START INFORMATION SHOWN

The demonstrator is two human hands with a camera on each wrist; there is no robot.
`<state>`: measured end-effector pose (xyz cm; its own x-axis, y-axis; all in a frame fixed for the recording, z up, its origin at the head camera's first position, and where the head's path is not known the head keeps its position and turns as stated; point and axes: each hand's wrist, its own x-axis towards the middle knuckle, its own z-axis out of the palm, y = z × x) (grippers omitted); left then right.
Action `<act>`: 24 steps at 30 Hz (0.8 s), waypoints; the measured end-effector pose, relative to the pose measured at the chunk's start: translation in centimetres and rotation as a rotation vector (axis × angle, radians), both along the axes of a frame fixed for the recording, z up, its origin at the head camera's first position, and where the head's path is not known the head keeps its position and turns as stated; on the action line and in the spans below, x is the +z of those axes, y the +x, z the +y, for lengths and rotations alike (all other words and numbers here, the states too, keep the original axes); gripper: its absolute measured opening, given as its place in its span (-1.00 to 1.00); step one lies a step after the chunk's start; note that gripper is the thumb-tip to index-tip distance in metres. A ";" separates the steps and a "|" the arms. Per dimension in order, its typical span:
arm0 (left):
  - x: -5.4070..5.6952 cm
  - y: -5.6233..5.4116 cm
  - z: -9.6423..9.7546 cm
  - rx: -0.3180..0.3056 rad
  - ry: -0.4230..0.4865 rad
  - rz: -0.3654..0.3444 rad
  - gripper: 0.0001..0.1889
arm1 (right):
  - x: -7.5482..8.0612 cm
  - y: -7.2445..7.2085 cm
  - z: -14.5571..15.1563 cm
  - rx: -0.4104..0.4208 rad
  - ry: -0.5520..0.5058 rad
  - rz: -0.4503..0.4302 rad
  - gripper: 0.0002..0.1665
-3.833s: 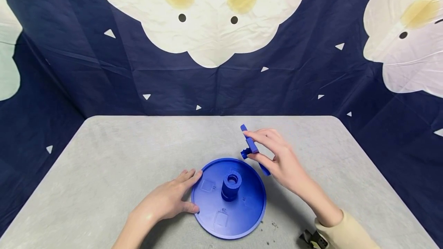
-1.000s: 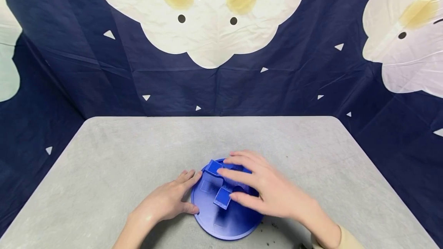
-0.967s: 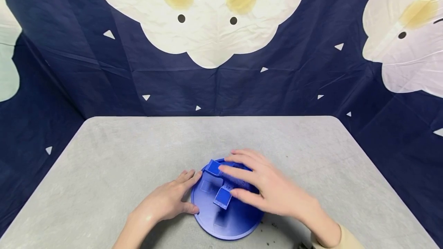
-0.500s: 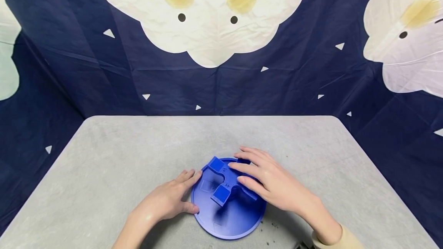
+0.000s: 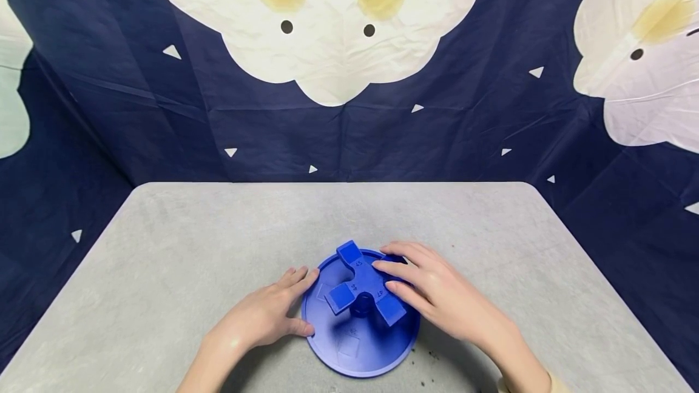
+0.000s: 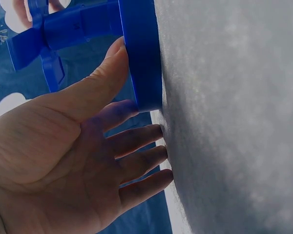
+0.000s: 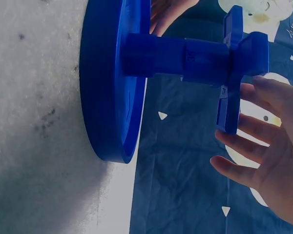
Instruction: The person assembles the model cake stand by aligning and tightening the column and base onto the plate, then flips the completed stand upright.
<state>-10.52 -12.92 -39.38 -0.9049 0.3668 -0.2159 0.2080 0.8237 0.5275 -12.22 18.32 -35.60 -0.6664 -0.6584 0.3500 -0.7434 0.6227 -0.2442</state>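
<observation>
One blue cross (image 5: 371, 282) now sits on the post (image 5: 361, 307)

A few seconds earlier the right hand (image 5: 450, 296) held the cross up over the table, off to the right of the blue disc (image 5: 363, 359), and the post's hollow top showed bare. Now the cross caps that post at the middle of the disc, its arms lying flat across the top. Since a second ago it has turned clockwise as the head view sees it: the arm that pointed toward the near side points left, and a third arm has come clear on the right. The fourth is partly hidden by the right fingers, which have shifted rightward; they are spread apart and loosely bent, touching the cross rather than clamped on it.

The left hand (image 5: 267, 314) has stayed where it was, thumb and index finger against the disc's left rim, the fingers relaxed and slightly apart.

The disc, unmoved, lies flat on the table (image 5: 191, 247), well apart from the far edge and a little right of midway between the two rounded far corners; the near edge is out of view. Dark specks (image 5: 433, 355) lie just beside the disc, on its near right side
</observation>
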 end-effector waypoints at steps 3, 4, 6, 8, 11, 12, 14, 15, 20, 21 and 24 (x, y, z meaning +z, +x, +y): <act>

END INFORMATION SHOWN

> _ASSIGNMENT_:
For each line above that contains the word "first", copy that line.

> _THE COMPLETED TASK_:
`<state>`: measured end-effector pose (xyz cm; its own x-axis, y-axis; all in a frame fixed for the recording, z up, its origin at the head camera's first position, and where the head's path is not known the head keeps its position and turns as stated; point and axes: each hand's wrist, its own x-axis towards the middle knuckle, its own z-axis out of the palm, y = z × x) (grippers omitted); left then right.
Action `<act>`: 24 steps at 30 Hz (0.8 s), waypoints; the measured end-effector pose, relative to the pose measured at the chunk's start: translation in centimetres and rotation as a rotation vector (axis × angle, radians), both along the axes of a frame fixed for the recording, z up, its origin at the head camera's first position, and where the head's path is not known the head keeps its position and turns as stated; on the action line and in the spans below, x is the +z of those axes, y the +x, z the +y, for lengths and rotations alike (all other words and numbers here, the states too, keep the original axes); gripper: its absolute measured opening, given as its place in its span (-1.00 to 1.00); step one lies a step after the chunk's start; note that gripper is the thumb-tip to index-tip distance in metres. A ";" separates the steps and a "|" the arms. Per dimension in order, its typical span:

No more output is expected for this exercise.